小院里一切还和以前一样,
张奕尘被娘亲推着走近,院子里的那棵树依旧生机勃勃,树下的石桌上落着被风吹下的杜鹃花瓣,
熟悉的廊下,还有熟悉的人影…
一如从前的清冷男人站在廊下,高挺的身姿被挡去大半,小尘尘能看见的就只是他身侧紧握着的双拳,还有脚边那头白狼,
丫头的手落在张奕尘的肩上,她和这个男人并不熟悉,甚至可以说一座宅子下生活这么久,从来没有说过话,但是她知道…
小尘尘很喜欢、也很依赖他。
“他是半年前回到这里的,回来的时候一如从前初见的模样,狼狈的晕倒在红家大门前,”
“他谁也不记得,是二爷让他住在这里。

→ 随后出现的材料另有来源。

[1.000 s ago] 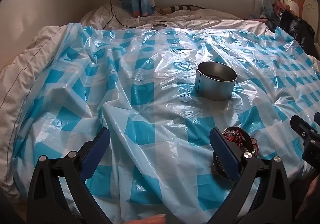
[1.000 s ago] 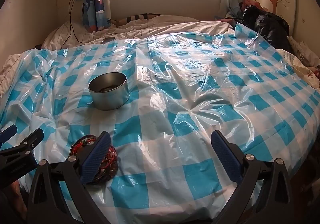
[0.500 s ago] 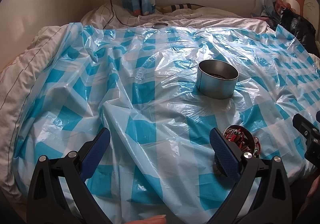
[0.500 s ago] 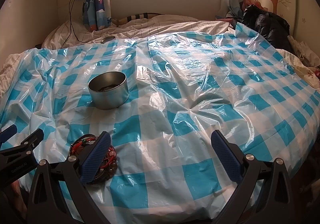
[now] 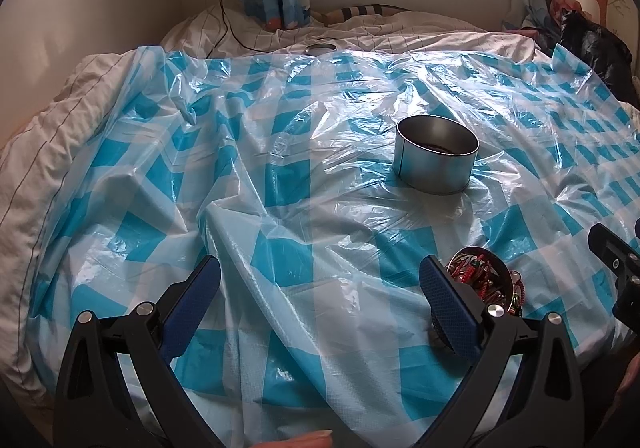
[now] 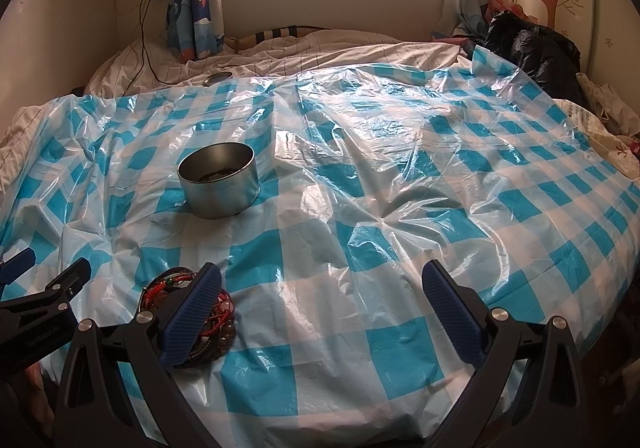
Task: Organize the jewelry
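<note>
A round silver tin [image 5: 437,158] stands open on the blue-checked plastic sheet, with something dark at its bottom; it also shows in the right wrist view [image 6: 218,179]. A pile of red and dark bead bracelets [image 5: 482,280] lies near the bed's front edge, partly behind my left gripper's right finger, and in the right wrist view [image 6: 182,290] behind my right gripper's left finger. My left gripper [image 5: 320,300] is open and empty, left of the pile. My right gripper [image 6: 322,304] is open and empty, right of the pile.
The plastic sheet [image 6: 400,176] covers a soft, wrinkled bed. A round tin lid [image 5: 320,47] lies at the sheet's far edge. A black bag [image 6: 532,48] sits at the far right. A cable [image 6: 146,44] hangs from the wall at the far left.
Both grippers have drifted slightly; the bracelet pile and the tin sit a little lower in the left wrist view. Nothing was taken hold of.
</note>
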Demonstrator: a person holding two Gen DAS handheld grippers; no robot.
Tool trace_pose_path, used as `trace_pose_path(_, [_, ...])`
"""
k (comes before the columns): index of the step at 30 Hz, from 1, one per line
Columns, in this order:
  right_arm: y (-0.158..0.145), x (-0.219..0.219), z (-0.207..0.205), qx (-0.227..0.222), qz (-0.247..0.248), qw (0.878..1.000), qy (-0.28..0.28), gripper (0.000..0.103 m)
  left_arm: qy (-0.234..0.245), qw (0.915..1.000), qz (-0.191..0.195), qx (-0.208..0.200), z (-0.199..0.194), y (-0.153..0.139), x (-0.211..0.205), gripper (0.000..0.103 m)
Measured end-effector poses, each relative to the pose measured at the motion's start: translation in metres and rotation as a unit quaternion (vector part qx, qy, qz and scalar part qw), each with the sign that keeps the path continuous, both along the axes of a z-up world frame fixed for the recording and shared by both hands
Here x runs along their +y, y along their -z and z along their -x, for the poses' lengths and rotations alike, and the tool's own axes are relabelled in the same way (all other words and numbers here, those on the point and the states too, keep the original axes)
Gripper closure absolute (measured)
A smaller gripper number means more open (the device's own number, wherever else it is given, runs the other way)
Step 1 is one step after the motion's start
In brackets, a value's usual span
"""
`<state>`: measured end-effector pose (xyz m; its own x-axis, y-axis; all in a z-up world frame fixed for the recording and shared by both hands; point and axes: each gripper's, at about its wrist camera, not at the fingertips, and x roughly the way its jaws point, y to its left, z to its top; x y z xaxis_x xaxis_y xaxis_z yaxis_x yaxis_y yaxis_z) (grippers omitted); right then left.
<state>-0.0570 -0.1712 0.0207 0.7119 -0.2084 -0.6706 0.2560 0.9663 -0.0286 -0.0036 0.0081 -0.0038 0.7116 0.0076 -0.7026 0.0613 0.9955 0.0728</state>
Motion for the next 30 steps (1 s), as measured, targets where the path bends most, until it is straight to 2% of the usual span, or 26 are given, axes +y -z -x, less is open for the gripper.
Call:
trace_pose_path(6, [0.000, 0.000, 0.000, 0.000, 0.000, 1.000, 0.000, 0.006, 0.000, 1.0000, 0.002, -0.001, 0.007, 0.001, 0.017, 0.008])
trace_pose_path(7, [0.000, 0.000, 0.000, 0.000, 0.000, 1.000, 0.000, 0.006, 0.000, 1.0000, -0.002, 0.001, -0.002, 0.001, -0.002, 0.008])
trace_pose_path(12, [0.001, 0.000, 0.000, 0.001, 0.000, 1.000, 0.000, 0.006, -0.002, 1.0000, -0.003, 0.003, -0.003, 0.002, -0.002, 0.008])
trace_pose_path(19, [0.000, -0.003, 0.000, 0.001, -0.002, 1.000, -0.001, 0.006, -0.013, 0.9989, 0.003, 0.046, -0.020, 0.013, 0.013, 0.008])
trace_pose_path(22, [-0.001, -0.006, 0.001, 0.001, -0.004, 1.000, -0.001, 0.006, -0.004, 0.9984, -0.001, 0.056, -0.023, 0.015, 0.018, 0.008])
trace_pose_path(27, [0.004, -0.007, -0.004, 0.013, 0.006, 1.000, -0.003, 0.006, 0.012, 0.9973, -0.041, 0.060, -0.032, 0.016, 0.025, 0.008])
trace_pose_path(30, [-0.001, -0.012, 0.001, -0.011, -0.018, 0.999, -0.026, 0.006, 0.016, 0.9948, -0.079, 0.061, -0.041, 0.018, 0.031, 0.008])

”
说话间,高大的人影已经站到张奕尘的眼前,她的眼睛撞进那双清冷的眼眸中,
娘亲说他谁也不认识,可是这双眼睛明明在告诉自己,他记得她…
丫头放开了手,缓缓出声,“你们好好说说话,我让厨房给你做好吃的…”
终归是不舍得,她一步三回头得离开,心里不停的安慰着,没有关系,他们还有很长的日子里可以陪着小尘尘,
张启灵看着小尘尘仰着脖子,眼神思索片刻后缓缓蹲下,
高大的身形蹲在她的面前,两人视线齐平,
张奕尘的声音很轻,带着些许颤抖,“你…还记得我吗?”
男人没有说话,小尘尘甚至从眼神中看见了倔强和赌气,
“哈…”
她笑着眉眼弯弯,就算长沙的天是阴沉的,张启灵也觉得她的笑容像是一颗小太阳,心脏很暖,
张启灵一条腿屈着跪在砖石上,两只手小心翼翼的触碰小姑娘的腿,
他右手的两根手指非常灵敏,以至于他能清楚的感受到她骨头的每一处变形,还有视线里张奕尘一直半藏在袖口里的手,
细长的手指摩挲过腕间的碎琥珀,轻轻的就像是对待易碎的水晶一般挽起她的袖口。
张奕尘的伤口会瞬间愈合,但是伤疤依旧会留在那里,从手心到手肘都是一道叠着一道的伤疤,
甚至有些看不出原来她白皙皮肤的样子,
再往上还有吗,没有看见的地方这种伤口又有多少呢,他不知道…
这些原本她不用受的…
小尘尘也不动,任由张启灵看,一双亮晶晶的眼睛仍旧欣喜的看着他,直到…
直到她发现脸上从来没有什么表情的张启灵眼底红了,
沉闷的空气里,她听到他低沉的声音带着委屈,
“我想起来了,想去找你…”
他从兜里拿出那份已经毛边的信封,那是一年前自己在去往四川路上写下的,当时她的心里想着,
要是,要是哑巴醒来时还记着自己呢,要是他真的回到长沙找自己呢,她总要留下些什么…
她当时是怎么说的来着,或许是当时太过匆忙,又或许是格尔木那难熬的一年让她真的忘记了,
张启灵到最后都不曾把信封给她看,一直在后面小心翼翼等着的白狼上前用头轻轻蹭着,小声呜咽着表达着它的思念,
一只大掌按住小东西的头,张启灵蹙起眉毛将那颗大脑袋推的远些,“不能蹭。”她还有伤…
小尘尘扯着他的衣襟,小声说道:“很快就会恢复的,只是看着有点严重,其实…”
声音越来越小,虽然张启灵依旧是面无表情,可是自己真的就是看见了那双眼睛里写着的情绪,
是真切的关怀和难过。
见到寻人的副官时已经是傍晚,
原是二爷不想让人扰小尘尘,但是碍于顾凛他也并没有赶人,只是把他们安排在厅堂,
就这样三个人和已经不知道第多少壶的茶水枯坐了一下午。